PROBLEM DESCRIPTION
The expected result is the full listing, retyped exactly, without a single picture.

• • •

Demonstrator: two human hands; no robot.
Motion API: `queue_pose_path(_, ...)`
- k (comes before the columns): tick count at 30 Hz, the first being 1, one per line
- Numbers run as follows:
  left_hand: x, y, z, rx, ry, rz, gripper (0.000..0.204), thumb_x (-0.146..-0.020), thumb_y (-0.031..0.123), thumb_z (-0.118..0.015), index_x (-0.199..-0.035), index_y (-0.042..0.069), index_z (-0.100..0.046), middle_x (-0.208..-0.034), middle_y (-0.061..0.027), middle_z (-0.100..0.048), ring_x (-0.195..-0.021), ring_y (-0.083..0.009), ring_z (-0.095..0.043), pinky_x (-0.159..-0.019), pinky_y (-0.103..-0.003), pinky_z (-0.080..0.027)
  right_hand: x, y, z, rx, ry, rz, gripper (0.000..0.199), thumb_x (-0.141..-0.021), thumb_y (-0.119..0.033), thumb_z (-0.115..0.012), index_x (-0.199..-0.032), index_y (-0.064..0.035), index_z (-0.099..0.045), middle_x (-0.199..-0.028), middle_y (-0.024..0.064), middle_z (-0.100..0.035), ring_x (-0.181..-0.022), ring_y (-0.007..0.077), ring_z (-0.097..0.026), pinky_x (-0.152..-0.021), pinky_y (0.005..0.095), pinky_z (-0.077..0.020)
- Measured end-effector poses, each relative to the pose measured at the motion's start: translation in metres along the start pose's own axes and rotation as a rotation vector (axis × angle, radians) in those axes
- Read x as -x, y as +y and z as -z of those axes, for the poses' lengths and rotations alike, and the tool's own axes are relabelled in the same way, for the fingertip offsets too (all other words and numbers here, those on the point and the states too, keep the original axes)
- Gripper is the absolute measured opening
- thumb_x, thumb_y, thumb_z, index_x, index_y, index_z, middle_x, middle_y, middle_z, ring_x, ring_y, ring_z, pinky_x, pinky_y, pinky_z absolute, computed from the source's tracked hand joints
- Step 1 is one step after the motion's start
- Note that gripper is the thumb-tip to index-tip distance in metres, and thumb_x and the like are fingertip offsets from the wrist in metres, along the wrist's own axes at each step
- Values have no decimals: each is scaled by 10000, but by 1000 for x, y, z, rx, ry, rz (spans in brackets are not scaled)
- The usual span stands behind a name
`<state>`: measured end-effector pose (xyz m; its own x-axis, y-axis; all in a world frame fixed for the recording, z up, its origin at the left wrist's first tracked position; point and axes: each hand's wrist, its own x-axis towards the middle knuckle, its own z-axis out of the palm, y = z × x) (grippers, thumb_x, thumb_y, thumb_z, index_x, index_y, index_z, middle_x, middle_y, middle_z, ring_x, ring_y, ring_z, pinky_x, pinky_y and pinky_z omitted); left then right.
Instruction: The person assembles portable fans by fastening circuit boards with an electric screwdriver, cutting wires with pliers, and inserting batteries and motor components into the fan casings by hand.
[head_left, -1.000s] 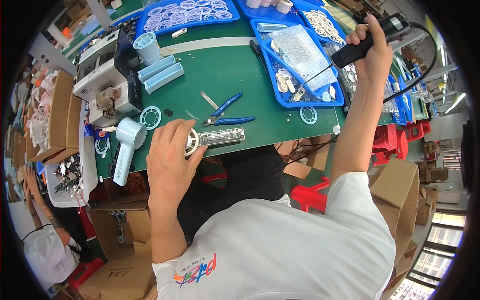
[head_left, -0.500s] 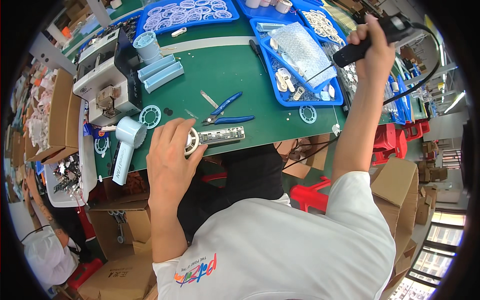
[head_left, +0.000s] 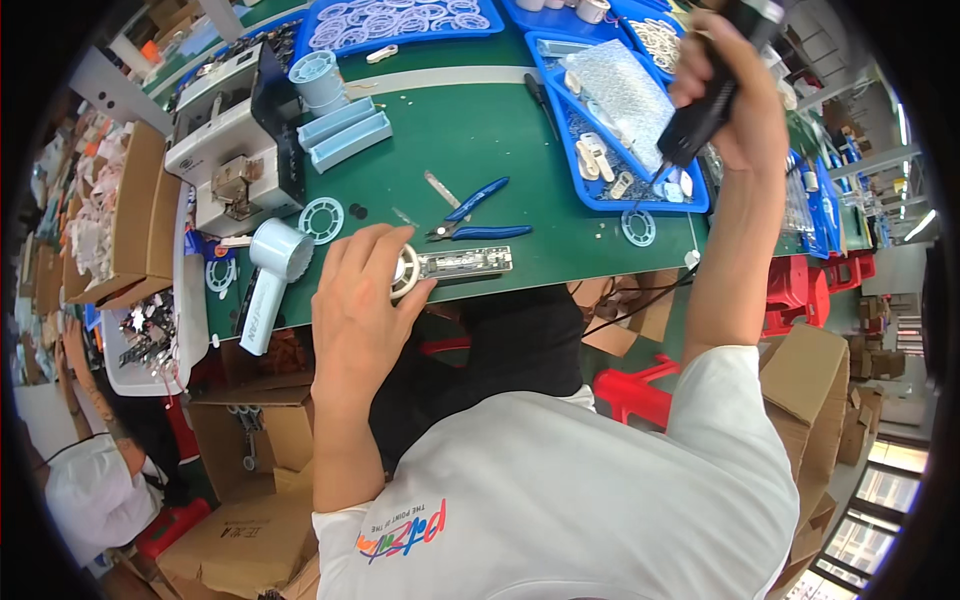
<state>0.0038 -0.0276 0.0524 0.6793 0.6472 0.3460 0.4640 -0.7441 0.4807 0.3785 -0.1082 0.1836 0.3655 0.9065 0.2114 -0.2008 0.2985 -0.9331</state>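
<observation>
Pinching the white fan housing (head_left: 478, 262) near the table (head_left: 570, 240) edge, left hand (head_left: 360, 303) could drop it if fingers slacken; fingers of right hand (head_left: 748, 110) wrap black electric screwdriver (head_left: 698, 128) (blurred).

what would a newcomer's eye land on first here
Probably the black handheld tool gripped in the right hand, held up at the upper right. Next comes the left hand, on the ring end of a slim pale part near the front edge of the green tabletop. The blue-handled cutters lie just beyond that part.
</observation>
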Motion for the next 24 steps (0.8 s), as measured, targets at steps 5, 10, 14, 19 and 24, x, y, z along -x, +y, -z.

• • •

TASK SOLUTION
Demonstrator: two human hands; no robot.
Motion API: `queue_pose_path(_, ...)`
- k (comes before the columns): tick count at 30 Hz, the first being 1, one per line
- Numbers run as follows:
  left_hand: x, y, z, rx, ry, rz, gripper (0.000..0.204), thumb_x (-0.146..-0.020), thumb_y (-0.031..0.123), thumb_z (-0.118..0.015), index_x (-0.199..-0.035), index_y (-0.042..0.069), index_z (-0.100..0.046), middle_x (-0.208..-0.034), middle_y (-0.061..0.027), middle_z (-0.100..0.048), ring_x (-0.195..-0.021), ring_y (-0.083..0.009), ring_z (-0.095..0.043), pinky_x (-0.159..-0.019), pinky_y (-0.103..-0.003), pinky_z (-0.080..0.027)
  right_hand: x, y, z, rx, ry, rz, gripper (0.000..0.199), thumb_x (-0.141..-0.021), thumb_y (-0.119..0.033), thumb_z (-0.115..0.012), index_x (-0.199..-0.032), index_y (-0.064..0.035), index_z (-0.099..0.045), middle_x (-0.199..-0.028), middle_y (-0.024..0.064), middle_z (-0.100..0.035), ring_x (-0.181..-0.022), ring_y (-0.007..0.077), ring_z (-0.097..0.026), pinky_x (-0.152..-0.021), pinky_y (0.005..0.095), pinky_z (-0.077..0.020)
- Measured end-effector poses, each relative to the pose measured at the motion's start: translation in metres along the start pose's own axes and rotation as a rotation vector (axis × angle, radians) in those axes
- Read x as -x, y as +y and z as -z of those axes, for the poses' lengths and rotations alike, and the tool's own axes are relabelled in the same way, for the fingertip offsets too (all other words and numbers here, those on the point and the states too, keep the original axes)
- Gripper is the absolute measured opening
- thumb_x, thumb_y, thumb_z, index_x, index_y, index_z, middle_x, middle_y, middle_z, ring_x, ring_y, ring_z, pinky_x, pinky_y, pinky_z absolute, computed from the source's tracked hand joints
- Step 1 is one step after the motion's start
- Note that gripper is the thumb-tip to index-tip distance in metres, and thumb_x and the like are fingertip offsets from the wrist in metres, along the wrist's own axes at each step
- Values have no decimals: each is scaled by 10000, but by 1000 for x, y, z, rx, ry, rz (spans in brackets are not scaled)
- The usual span stands behind a name
`<state>`: measured end-effector pose (xyz m; its own x-axis, y-axis; all in a world frame fixed for the recording, z up, its origin at the left wrist's first tracked position; point and axes: each hand's wrist, its own x-axis towards the middle knuckle, its own z-axis out of the palm, y = z × x) (grippers, thumb_x, thumb_y, thumb_z, index_x, index_y, index_z, middle_x, middle_y, middle_z, ring_x, ring_y, ring_z, pinky_x, pinky_y and pinky_z omitted); left then right.
Instruction: The person assembles portable fans by fastening circuit boards with an electric screwdriver, cutting wires with pliers, and inserting batteries and motor components into the fan casings by hand.
[head_left, -1.000s] 
[head_left, -0.500s] 
[head_left, +0.000s] 
<state>0.0038 -0.0276 0.0524 0.6793 0.6472 0.3460 0.4640 -0.7441 0.4807 0.3785 -0.1082 0.1836 0.3655 0.9065 0.2114 -0.2008 0.2985 -0.9331</state>
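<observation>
Pinching the white fan housing (head_left: 478, 262) near the table (head_left: 570, 240) edge, left hand (head_left: 360, 303) could drop it if fingers slacken; fingers of right hand (head_left: 748, 110) wrap black electric screwdriver (head_left: 698, 128) (blurred).

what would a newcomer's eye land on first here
Probably the black handheld tool gripped in the right hand, held up at the upper right. Next comes the left hand, on the ring end of a slim pale part near the front edge of the green tabletop. The blue-handled cutters lie just beyond that part.
</observation>
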Motion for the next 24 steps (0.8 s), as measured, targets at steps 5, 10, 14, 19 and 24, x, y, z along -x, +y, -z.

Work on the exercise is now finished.